=== Required work ===
Pick out and copy every line below that has the word "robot".

=== Data for this task ===
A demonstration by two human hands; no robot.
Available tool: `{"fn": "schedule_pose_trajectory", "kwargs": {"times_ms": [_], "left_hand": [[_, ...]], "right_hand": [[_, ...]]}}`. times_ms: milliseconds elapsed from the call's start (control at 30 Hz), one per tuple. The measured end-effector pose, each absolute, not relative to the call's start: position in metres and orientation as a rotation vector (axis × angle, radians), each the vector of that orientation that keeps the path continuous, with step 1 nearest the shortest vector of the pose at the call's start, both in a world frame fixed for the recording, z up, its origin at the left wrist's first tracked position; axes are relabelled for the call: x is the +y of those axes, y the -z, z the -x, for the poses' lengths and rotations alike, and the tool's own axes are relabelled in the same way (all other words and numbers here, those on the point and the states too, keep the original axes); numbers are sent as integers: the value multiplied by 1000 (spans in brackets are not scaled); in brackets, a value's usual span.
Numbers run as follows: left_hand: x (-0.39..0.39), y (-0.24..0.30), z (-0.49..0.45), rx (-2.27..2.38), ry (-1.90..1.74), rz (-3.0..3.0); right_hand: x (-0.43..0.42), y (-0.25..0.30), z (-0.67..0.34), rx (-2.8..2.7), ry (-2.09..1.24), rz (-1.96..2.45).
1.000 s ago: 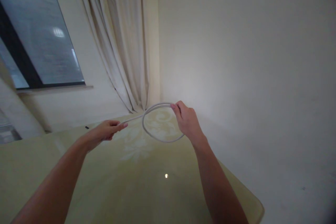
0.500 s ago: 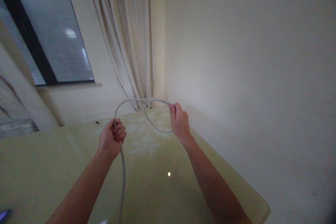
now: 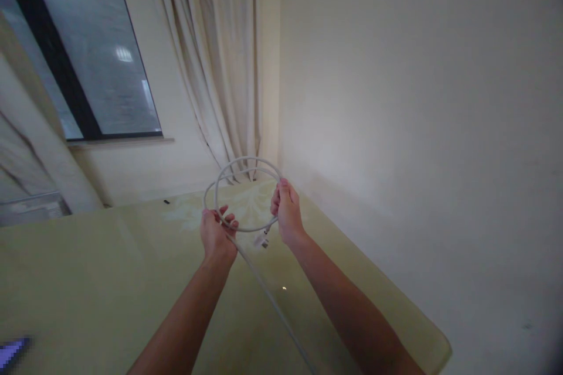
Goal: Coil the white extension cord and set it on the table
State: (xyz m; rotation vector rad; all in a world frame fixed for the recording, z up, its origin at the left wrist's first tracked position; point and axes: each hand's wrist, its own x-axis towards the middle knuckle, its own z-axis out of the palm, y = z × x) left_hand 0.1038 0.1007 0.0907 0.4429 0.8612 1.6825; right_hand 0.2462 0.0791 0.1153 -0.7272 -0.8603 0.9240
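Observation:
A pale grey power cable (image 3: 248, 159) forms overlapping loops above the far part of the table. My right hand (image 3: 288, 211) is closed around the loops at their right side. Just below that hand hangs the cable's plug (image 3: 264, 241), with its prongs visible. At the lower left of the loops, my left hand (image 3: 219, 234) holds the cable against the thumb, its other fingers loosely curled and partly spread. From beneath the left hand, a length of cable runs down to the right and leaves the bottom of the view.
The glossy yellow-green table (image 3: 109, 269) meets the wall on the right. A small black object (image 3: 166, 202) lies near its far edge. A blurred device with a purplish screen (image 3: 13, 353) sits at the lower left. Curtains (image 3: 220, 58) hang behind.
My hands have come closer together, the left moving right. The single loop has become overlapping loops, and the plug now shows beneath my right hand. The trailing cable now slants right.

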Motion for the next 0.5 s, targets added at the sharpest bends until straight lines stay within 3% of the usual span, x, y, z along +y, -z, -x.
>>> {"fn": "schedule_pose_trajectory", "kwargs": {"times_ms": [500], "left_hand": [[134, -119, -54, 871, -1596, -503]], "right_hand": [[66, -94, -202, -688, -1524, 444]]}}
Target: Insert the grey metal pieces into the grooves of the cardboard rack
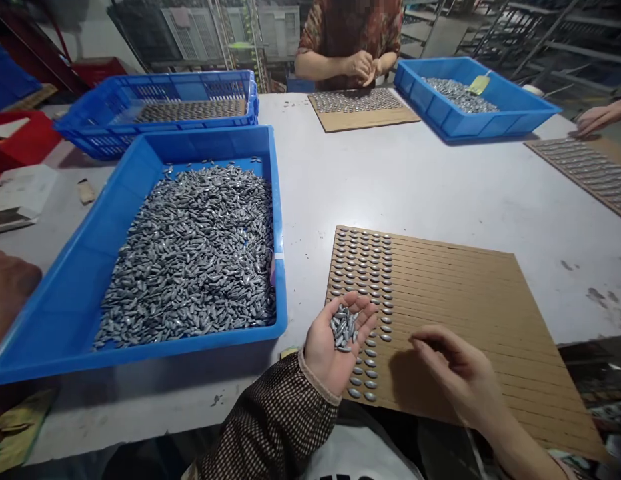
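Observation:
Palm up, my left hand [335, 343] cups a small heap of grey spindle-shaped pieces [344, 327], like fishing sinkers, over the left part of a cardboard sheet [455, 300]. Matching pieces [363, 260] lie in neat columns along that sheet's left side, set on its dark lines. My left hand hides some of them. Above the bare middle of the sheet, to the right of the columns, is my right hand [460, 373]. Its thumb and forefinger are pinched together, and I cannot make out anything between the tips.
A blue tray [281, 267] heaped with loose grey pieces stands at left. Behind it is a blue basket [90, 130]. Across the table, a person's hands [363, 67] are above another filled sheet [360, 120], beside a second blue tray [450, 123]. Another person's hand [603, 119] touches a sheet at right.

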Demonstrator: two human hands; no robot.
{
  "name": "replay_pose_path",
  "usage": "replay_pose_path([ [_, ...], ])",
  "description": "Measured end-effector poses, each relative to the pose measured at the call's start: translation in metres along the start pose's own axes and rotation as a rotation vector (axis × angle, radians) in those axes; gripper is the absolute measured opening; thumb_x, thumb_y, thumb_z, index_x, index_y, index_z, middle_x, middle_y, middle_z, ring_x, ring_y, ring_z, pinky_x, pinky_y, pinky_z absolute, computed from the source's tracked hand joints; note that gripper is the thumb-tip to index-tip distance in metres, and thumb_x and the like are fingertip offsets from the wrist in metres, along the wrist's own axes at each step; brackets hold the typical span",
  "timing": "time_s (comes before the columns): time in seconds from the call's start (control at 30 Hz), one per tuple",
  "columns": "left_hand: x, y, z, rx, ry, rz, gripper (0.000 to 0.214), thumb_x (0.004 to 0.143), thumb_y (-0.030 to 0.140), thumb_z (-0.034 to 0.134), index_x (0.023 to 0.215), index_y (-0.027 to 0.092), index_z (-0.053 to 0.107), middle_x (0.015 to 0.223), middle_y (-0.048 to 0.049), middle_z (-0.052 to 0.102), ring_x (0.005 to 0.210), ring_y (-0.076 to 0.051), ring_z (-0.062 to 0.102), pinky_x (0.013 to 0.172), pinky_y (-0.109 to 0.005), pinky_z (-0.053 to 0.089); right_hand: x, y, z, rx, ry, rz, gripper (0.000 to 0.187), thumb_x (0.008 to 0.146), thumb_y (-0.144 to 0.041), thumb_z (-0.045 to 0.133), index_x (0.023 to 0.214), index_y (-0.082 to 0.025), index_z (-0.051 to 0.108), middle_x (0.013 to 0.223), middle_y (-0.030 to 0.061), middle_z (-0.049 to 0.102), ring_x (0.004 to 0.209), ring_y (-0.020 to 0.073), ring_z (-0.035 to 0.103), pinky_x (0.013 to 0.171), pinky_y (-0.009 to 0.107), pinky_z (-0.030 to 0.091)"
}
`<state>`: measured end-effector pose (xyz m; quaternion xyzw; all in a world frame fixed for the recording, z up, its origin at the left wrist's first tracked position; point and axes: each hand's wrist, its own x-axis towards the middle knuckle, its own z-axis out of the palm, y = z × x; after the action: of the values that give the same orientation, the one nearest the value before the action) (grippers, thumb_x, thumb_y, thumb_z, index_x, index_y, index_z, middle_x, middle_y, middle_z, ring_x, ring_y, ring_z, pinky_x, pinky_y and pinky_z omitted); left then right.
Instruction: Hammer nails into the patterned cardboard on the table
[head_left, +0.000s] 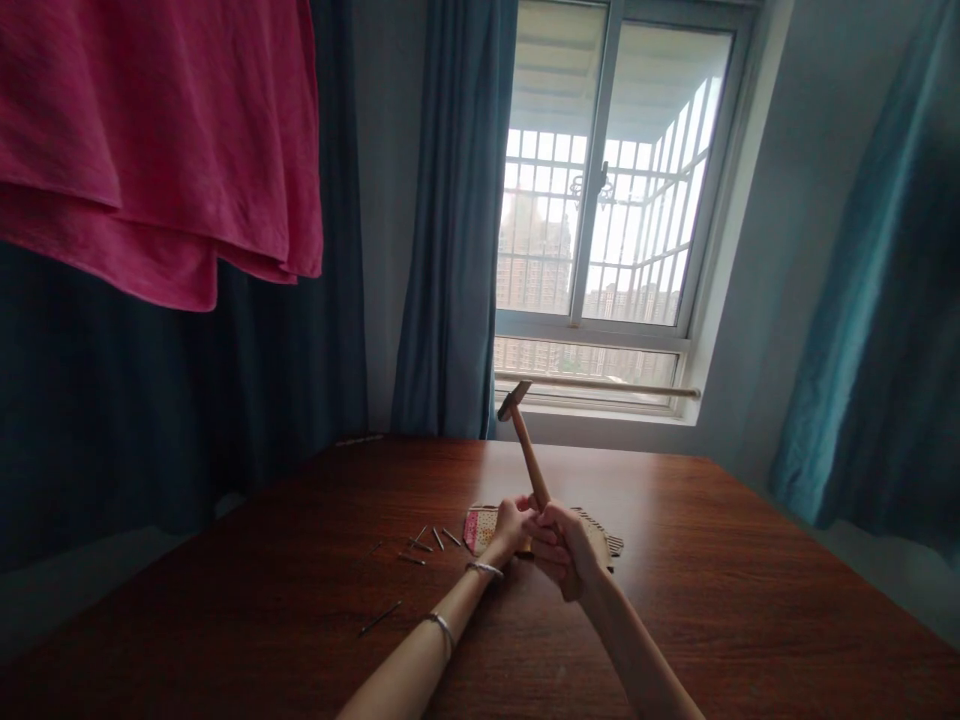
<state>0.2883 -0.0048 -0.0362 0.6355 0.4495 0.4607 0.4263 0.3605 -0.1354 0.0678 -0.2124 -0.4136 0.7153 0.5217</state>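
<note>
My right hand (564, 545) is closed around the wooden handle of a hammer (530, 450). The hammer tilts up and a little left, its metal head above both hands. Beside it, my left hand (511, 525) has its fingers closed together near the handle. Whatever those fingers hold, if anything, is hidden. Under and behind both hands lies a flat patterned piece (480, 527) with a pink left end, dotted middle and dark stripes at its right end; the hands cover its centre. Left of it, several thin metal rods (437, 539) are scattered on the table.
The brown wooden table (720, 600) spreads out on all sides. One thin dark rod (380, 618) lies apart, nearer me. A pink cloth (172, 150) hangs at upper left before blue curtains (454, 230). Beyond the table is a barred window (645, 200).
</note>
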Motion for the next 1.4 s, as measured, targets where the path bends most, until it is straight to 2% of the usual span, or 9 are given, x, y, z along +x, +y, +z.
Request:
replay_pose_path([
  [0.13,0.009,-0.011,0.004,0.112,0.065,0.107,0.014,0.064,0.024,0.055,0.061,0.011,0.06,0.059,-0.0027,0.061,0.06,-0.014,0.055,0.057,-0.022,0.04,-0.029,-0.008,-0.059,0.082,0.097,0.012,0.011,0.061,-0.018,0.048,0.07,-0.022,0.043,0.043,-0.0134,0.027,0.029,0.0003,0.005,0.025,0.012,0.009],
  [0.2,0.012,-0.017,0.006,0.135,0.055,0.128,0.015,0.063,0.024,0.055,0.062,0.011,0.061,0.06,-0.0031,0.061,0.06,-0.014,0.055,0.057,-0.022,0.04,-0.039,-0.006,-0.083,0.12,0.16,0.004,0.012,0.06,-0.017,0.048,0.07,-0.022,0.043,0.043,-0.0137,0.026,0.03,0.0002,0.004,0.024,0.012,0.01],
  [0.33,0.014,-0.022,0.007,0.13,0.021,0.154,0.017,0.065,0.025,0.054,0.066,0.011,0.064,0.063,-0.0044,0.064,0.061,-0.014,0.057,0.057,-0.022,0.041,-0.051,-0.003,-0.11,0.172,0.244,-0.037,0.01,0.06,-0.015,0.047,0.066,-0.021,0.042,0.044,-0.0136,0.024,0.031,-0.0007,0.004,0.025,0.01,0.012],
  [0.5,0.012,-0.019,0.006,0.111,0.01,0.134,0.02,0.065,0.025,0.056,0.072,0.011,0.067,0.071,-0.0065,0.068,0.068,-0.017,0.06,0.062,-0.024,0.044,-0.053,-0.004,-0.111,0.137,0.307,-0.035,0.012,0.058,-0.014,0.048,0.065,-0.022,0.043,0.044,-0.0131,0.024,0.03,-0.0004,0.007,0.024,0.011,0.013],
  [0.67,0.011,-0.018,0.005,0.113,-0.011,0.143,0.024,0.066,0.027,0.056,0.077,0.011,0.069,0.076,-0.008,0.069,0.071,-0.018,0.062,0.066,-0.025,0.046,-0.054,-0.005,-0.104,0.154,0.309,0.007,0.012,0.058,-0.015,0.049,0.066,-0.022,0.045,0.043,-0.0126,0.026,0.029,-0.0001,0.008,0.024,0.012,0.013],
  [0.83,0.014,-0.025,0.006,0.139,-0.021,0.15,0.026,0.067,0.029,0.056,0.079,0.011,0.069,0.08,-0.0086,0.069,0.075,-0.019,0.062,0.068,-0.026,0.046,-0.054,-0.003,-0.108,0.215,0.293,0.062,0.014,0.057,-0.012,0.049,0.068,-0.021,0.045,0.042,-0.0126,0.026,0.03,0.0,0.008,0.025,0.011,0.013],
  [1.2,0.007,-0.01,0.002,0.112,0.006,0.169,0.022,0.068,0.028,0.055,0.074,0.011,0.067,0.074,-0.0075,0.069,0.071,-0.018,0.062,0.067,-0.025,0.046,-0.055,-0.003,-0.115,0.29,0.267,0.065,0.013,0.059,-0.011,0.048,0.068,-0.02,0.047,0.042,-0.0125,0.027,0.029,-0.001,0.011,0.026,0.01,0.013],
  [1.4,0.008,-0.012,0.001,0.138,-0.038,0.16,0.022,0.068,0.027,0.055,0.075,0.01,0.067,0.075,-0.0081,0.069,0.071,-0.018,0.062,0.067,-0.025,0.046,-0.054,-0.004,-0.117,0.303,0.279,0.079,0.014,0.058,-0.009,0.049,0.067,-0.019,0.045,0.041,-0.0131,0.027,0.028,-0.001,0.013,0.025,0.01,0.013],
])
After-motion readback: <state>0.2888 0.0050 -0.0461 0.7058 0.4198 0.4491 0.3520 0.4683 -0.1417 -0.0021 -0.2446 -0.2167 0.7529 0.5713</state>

=== Exercise output ===
A demonstration by two human hands; no robot.
Demonstrator: two human hands; no robot.

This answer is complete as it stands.